Artificial intelligence (AI) has transformative potential for driving value and insights from data. As we progress toward a world where nearly every application will be AI-driven, developers building those applications will need the right tools to create experiences from these applications. Tools like vector search are essential for enabling efficient and accurate retrieval of relevant information from massive datasets when working with large language models. By converting text and images into high-dimensional vectors, these techniques allow quick comparisons and searches, even when dealing with millions of files from disparate datasets across the organization.
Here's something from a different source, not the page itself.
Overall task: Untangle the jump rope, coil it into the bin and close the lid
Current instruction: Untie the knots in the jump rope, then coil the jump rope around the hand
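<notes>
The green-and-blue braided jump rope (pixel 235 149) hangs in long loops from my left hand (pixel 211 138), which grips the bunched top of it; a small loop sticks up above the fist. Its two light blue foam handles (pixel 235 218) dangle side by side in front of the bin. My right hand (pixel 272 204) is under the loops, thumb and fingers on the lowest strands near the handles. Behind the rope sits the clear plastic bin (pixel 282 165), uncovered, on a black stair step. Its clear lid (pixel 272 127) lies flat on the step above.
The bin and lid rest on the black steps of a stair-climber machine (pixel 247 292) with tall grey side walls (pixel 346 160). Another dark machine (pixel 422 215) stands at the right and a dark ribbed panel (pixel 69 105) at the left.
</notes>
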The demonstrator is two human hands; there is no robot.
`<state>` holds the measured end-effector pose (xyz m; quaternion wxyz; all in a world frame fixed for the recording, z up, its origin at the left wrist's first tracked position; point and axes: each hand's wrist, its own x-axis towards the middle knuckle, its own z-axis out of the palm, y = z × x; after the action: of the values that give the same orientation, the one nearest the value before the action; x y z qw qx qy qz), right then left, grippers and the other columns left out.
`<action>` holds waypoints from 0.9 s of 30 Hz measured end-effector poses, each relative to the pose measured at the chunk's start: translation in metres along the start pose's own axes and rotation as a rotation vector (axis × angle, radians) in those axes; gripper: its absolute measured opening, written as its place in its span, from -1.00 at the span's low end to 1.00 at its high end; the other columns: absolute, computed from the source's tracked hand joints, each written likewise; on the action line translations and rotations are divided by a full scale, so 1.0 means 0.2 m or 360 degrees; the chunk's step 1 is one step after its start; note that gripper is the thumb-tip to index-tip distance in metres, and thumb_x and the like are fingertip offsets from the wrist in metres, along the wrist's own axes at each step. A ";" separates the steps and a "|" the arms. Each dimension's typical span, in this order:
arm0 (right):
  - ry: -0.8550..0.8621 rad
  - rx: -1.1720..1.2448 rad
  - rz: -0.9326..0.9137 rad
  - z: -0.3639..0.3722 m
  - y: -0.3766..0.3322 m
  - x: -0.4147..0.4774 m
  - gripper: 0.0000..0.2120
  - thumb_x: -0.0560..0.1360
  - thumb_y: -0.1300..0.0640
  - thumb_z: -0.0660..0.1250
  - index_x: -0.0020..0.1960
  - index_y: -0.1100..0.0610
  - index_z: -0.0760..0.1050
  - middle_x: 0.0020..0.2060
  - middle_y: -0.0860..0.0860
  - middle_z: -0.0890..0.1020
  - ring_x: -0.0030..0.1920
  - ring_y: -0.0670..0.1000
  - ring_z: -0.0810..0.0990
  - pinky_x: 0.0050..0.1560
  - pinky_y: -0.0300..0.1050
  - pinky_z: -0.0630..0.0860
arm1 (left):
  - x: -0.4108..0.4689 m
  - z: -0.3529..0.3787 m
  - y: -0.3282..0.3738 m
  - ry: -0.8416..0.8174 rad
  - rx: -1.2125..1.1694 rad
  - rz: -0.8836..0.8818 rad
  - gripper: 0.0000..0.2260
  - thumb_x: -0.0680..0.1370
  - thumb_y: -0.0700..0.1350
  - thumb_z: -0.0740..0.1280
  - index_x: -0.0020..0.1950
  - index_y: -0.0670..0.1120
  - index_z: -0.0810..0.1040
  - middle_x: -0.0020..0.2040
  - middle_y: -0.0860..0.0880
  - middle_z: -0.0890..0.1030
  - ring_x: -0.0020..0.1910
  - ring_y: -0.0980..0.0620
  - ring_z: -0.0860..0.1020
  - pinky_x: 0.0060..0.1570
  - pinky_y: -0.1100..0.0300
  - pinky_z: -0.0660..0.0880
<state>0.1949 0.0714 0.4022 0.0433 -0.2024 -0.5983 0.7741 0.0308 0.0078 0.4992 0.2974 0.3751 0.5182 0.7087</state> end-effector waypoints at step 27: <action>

In this article, we will cover the following topics:
-
What is Vector Search?
-
Vectors and Embeddings
-
Storing Vector Data
-
Viewing Vector Data
-
Performing Vector Search
1. What is Vector Search?
Vector search is a method of information retrieval where documents and queries are represented as vectors instead of plain text. Machine learning models generate these vector representations from source inputs that can be text, images, or other content. Having a mathematical representation of content provides a common basis for search scenarios. In this way, a query can find a match in vector space even if the original content is in a different media or language. This method allows one to find the most relevant documents in a given query by converting both the documents and the query into vectors and then computing the cosine similarity between them. The higher the cosine similarity, the more relevant the document is.
At the core of vector search lies the concept of vector representation. In this context, a vector is an array of numbers that encapsulate the semantic meaning of a piece of content. Such machine learning models as Word2Vec, GloVe, or BERT, are commonly used to generate these vectors. These models are trained on large datasets to learn the relationships and patterns between words, sentences, or entire documents.
The primary task in vector search is to measure the similarity between vectors. Various mathematical techniques can be used for this purpose. However, cosine similarity and dot product are the most common ones. Cosine similarity measures the cosine of the angle between two vectors, providing a value between -1 and 1, where 1 indicates identical directions (high similarity), and -1 indicates opposite directions (low similarity). The dot product, on the other hand, measures the magnitude of the overlap between two vectors.
2. Vectors and Embeddings
Vectors can represent the semantic meaning of language in embeddings. These embeddings are determined by an embedding model, a machine-learning model that maps words to a high-dimensional geometric space. Modern embedding vectors typically range from hundreds to thousands of dimensions. Words with similar semantic meanings occupy nearby positions in this space, while words with different meanings are placed far apart. These spatial positions allow applications to algorithmically determine the similarity between two words or even sentences by performing operations on their embedding vectors.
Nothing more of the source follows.